Work instructions →
Every line below that has "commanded" in it should be copied.

Information provided →
+ + + + +
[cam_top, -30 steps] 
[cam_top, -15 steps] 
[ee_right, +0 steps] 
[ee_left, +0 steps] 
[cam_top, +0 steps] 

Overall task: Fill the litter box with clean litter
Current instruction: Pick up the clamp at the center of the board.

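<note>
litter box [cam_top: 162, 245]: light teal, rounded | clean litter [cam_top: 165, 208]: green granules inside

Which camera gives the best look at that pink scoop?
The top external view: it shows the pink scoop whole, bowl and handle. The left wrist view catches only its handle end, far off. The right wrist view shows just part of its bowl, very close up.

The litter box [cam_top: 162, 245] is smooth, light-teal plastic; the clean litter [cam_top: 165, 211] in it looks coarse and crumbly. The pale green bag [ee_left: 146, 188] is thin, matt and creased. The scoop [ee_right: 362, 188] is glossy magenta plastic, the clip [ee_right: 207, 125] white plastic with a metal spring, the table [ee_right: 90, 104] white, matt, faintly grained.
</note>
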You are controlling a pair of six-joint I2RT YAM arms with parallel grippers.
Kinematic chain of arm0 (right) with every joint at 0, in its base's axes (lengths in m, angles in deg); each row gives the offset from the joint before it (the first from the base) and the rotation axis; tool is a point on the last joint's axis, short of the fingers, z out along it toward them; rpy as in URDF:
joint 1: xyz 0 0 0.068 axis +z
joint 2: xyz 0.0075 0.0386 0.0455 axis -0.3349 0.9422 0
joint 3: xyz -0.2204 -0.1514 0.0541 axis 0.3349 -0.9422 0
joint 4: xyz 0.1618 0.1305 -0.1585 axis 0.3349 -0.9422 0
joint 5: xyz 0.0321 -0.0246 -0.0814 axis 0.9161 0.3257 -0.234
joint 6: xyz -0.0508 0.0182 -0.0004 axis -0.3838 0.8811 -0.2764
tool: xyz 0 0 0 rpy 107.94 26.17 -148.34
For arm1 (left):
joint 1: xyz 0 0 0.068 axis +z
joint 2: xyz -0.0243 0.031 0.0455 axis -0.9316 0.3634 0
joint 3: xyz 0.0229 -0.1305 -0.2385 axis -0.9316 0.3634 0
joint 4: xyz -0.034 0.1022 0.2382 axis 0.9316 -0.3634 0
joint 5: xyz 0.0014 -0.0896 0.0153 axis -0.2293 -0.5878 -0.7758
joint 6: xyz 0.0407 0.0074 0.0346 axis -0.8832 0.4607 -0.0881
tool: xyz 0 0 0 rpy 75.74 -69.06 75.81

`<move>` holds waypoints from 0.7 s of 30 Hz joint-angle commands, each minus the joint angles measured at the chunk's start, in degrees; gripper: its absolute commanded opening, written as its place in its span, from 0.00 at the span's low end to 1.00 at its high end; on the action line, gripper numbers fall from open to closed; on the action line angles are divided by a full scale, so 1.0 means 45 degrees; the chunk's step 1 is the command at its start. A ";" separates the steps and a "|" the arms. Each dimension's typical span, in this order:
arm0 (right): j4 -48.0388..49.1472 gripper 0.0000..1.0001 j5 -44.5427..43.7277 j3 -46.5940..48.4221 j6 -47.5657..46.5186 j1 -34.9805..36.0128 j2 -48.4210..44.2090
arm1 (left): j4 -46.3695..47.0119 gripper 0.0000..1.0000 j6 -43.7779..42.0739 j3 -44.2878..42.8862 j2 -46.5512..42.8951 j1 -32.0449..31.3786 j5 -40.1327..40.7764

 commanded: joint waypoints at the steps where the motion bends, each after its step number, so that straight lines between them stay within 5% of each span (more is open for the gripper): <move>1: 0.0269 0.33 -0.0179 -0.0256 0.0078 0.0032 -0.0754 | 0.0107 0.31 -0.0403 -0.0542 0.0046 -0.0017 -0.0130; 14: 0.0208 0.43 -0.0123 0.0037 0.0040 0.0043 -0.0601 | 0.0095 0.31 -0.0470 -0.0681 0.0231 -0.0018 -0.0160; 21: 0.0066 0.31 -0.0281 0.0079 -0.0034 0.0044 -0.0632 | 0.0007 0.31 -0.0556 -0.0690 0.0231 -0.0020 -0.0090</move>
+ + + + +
Your response →
`<move>` holds waypoints from 0.7 s of 30 Hz joint-angle commands, each minus the joint angles measured at the chunk's start, in degrees; gripper: its absolute commanded opening, written as its place in its span, from 0.00 at the span's low end to 1.00 at its high end; on the action line, gripper numbers fall from open to closed; on the action line angles are divided by a full scale, so 1.0 means 45 degrees; the chunk's step 1 is the command at its start. A ";" separates the steps and a "|" the arms. Each dimension's typical span, in this order:
 commanded: joint waypoints at the steps where the motion bends, each after its step number, so that straight lines between them stay within 5% of each span (more is open for the gripper): <move>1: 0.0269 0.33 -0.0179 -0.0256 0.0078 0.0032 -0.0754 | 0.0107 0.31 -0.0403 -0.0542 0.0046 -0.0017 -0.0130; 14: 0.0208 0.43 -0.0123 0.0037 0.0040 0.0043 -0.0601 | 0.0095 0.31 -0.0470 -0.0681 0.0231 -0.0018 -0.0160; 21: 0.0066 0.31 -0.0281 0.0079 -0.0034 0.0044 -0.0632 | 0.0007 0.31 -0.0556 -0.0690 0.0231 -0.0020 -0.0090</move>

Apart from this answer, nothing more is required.